Но теперь Эми Паркер, ставшую матерью семейства, уже ничто не смущало.

Если второго ребенка Паркеров окрестили не сразу, то лишь потому, что у девочки в первые месяцы ее жизни действительно были признаки болезненности, сколько бы ни отрицала это ее мать.
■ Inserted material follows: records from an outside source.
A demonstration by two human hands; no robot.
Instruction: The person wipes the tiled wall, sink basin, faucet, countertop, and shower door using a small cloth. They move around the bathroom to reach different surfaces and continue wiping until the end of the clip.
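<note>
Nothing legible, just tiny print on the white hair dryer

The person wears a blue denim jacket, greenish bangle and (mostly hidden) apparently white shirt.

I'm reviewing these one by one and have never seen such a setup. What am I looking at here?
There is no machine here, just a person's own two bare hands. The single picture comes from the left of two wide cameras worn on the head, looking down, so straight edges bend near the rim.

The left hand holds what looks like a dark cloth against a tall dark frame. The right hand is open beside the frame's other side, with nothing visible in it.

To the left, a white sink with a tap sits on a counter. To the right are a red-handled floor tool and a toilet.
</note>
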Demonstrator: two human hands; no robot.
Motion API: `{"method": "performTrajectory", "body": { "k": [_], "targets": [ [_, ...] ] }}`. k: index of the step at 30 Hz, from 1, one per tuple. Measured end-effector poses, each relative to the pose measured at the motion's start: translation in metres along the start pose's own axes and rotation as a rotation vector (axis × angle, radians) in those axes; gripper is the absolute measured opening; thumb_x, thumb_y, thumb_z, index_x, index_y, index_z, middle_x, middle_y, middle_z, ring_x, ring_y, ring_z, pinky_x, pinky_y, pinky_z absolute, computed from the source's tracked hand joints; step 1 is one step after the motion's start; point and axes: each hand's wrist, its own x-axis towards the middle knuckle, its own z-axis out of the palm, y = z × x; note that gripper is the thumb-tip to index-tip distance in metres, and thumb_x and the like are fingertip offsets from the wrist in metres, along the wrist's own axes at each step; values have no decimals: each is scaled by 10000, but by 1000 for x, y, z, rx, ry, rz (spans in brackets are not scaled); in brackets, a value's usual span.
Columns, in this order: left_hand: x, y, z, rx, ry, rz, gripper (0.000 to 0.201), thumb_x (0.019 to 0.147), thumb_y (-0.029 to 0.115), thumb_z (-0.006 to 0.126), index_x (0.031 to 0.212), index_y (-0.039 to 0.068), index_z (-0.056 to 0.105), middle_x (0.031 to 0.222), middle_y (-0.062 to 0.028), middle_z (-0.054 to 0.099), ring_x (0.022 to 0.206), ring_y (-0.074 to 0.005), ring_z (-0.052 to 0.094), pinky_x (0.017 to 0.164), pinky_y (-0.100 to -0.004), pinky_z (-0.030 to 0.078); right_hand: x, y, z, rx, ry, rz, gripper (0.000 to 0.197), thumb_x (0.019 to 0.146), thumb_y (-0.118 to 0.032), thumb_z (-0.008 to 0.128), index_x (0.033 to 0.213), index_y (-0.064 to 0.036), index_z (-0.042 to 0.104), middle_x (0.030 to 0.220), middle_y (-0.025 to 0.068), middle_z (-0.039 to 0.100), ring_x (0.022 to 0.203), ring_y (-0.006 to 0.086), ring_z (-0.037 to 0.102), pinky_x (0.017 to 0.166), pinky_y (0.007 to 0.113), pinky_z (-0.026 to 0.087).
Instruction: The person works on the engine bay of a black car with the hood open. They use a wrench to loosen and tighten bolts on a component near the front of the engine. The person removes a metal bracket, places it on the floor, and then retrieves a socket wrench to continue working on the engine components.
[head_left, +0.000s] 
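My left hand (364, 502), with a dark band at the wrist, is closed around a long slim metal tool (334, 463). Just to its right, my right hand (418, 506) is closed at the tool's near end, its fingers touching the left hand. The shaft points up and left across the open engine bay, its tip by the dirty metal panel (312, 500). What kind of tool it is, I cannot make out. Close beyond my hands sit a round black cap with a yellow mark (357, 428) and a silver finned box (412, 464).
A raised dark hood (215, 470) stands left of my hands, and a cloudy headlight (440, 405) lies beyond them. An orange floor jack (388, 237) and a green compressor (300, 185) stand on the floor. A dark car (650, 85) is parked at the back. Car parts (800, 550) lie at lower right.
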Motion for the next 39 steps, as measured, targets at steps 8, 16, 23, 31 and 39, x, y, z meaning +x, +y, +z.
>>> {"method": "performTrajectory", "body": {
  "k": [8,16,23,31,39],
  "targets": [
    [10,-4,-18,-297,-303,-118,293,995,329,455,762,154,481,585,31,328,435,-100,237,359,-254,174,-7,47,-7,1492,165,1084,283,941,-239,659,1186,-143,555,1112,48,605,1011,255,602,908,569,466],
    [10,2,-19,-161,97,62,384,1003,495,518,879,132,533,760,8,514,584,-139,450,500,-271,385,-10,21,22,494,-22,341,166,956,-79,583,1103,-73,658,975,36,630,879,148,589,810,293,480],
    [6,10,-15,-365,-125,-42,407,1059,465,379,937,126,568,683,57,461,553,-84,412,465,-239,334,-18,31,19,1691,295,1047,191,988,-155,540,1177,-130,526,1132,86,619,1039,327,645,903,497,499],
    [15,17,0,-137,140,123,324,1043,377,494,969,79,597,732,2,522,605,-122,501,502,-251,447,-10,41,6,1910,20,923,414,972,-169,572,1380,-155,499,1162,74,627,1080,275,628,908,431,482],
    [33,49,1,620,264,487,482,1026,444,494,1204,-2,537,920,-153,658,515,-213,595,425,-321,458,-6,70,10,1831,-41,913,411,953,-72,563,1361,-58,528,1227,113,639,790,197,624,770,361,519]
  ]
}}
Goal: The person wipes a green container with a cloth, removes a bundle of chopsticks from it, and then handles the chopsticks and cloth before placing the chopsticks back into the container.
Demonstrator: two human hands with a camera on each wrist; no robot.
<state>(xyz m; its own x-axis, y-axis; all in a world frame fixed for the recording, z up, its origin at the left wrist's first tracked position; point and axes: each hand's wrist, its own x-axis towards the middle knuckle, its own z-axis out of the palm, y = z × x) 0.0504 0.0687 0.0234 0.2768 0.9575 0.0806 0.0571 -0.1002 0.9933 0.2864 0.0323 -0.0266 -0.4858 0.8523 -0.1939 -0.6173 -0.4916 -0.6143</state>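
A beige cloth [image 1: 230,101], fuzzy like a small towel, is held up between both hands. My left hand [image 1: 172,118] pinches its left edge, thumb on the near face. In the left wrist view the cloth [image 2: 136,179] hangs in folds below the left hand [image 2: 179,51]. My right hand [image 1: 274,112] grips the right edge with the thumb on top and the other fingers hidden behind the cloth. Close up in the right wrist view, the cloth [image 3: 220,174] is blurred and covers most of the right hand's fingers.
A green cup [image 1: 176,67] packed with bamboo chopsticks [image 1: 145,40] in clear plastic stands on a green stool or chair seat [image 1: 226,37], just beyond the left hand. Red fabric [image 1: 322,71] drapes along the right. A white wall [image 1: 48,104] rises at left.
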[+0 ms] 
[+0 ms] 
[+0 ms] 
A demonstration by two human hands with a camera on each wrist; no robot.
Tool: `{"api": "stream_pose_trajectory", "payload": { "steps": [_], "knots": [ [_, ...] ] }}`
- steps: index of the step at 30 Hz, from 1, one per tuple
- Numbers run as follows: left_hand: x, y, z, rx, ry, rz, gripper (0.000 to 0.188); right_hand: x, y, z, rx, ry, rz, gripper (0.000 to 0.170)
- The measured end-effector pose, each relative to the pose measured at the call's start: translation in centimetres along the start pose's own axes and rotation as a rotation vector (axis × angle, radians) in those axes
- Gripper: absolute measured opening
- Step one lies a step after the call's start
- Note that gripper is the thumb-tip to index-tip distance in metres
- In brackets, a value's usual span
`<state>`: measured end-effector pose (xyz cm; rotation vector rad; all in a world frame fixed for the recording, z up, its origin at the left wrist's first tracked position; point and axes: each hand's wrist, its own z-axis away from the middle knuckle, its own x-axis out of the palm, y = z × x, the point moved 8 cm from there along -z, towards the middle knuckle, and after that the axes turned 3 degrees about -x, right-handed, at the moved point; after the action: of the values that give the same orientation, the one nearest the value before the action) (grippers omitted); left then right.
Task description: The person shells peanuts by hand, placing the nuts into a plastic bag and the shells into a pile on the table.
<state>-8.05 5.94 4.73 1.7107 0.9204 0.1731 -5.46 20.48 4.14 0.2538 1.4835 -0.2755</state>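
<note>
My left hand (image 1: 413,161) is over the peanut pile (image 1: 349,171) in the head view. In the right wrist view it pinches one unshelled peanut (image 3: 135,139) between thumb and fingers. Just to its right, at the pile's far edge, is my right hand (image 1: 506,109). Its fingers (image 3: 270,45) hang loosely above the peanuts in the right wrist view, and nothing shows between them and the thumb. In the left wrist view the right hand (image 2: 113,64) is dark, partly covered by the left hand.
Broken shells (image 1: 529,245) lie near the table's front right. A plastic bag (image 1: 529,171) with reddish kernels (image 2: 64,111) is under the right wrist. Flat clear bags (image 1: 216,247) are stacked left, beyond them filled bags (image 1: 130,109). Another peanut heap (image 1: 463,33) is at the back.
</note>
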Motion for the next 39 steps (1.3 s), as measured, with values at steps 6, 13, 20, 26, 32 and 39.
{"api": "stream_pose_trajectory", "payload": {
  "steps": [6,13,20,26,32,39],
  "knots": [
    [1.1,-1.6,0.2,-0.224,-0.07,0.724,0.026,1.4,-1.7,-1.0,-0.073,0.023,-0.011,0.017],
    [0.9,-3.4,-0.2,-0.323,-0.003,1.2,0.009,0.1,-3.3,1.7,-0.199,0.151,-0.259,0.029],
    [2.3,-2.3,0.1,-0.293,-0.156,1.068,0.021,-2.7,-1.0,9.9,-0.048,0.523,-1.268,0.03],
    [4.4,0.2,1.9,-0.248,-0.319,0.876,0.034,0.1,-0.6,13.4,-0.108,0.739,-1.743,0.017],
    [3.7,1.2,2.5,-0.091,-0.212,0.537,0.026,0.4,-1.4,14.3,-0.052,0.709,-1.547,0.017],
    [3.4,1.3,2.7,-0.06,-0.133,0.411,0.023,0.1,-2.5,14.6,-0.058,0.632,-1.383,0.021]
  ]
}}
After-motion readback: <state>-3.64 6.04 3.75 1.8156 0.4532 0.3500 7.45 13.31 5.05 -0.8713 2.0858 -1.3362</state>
Но потом родители попривыкли к своим страхам и, договорившись с мистером Парбриком, повезли бледненькую малышку в невзрачную коричневую церковь в крытой двуколке, купленной отцом у вдовы пекаря в Бенгели. Все семейство, наряженное в лучшую свою одежду, слишком темную для жаркого дня, заполнило собою еще вполне приличную двуколку. Мать, парясь в лучшей шали, крепко прижимала к себе ребенка и перчаткой отгоняла мух. Крупные, жесткие руки отца легко и ловко, словно играючи, управлялись с вожжами, он посвистывал, округлив потрескавшиеся от солнца губы, и вообще казалось, будто нынче он решил поиграть в огромную резвящуюся рыбу. А малыш надувал красно-бронзовые щечки и изображал неприличные звуки, пока мать не велела ему прекратить.

– Ты мне на нервы действуешь, – сказала она.

– Почему? – обиженно спросил он, готовясь заплакать.

– Потому, – устало ответила она и снова наклонилась, вглядываясь в спящее личико восковой малютки, только что дрогнувшее от касания мушиных крыльев.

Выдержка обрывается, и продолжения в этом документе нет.